→ **WHAT THE TASK ASKS**: In the material below, find every line containing the string "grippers" and return it.
--- START ---
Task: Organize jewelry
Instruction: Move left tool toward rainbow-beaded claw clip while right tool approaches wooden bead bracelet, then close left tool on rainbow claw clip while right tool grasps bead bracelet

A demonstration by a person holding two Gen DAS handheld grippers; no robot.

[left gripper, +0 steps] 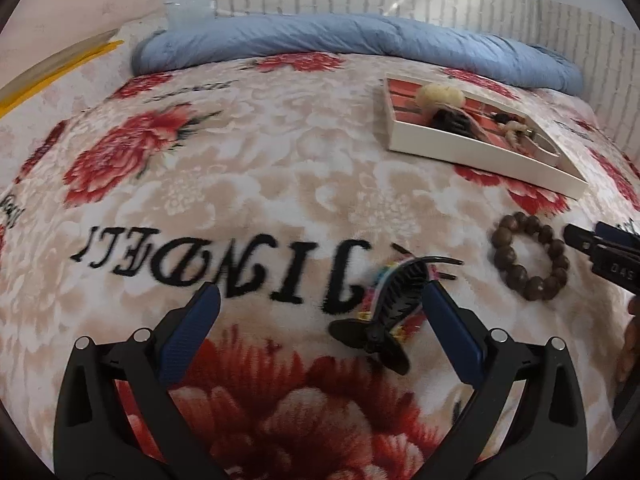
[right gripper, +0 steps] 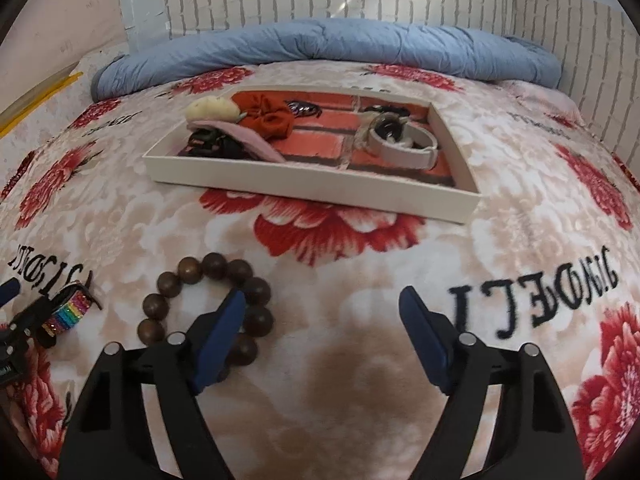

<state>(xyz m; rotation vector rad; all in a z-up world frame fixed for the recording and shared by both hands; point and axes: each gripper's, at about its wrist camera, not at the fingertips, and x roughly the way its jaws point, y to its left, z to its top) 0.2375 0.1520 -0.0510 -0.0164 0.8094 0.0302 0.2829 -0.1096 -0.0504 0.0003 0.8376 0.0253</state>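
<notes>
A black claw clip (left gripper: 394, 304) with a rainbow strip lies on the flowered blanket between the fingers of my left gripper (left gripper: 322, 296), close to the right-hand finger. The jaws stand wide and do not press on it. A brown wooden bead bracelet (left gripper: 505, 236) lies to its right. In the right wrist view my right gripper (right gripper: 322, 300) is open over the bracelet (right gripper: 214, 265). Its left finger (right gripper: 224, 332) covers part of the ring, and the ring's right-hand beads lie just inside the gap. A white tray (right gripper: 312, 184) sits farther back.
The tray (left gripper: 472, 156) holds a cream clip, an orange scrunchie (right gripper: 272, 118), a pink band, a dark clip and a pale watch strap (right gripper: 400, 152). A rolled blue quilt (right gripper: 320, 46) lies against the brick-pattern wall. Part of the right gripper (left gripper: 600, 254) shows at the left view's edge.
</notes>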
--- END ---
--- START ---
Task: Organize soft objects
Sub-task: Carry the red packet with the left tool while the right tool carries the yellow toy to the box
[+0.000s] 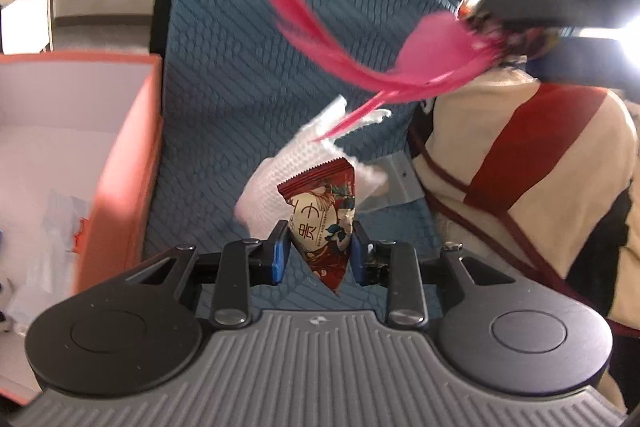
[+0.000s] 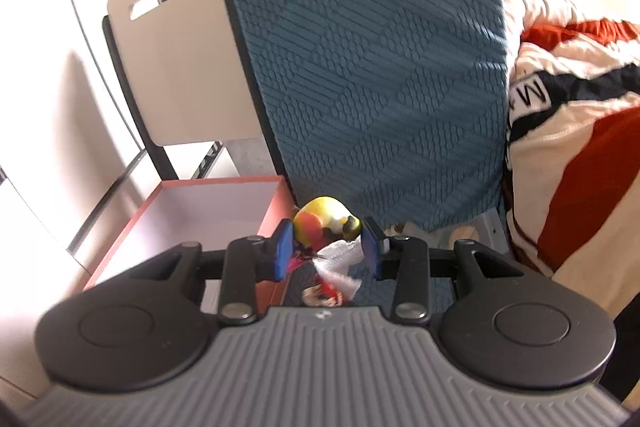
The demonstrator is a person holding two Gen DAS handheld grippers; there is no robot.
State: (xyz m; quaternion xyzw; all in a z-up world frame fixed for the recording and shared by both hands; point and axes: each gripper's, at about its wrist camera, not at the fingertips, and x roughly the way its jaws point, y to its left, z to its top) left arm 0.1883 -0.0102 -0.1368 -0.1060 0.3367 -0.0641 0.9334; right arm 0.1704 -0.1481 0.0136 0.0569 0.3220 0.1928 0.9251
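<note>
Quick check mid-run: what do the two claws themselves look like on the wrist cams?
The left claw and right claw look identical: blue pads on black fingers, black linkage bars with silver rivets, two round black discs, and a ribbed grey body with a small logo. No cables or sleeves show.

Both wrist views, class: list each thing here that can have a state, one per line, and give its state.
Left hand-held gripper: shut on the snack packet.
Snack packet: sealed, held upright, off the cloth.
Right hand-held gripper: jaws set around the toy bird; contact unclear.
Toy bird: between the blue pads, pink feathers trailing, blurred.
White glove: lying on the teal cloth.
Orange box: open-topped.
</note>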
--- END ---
→ **ANSWER AREA**:
A demonstration by a person holding two Gen DAS handheld grippers; no robot.
The demonstrator is a person holding two Gen DAS handheld grippers; there is no robot.

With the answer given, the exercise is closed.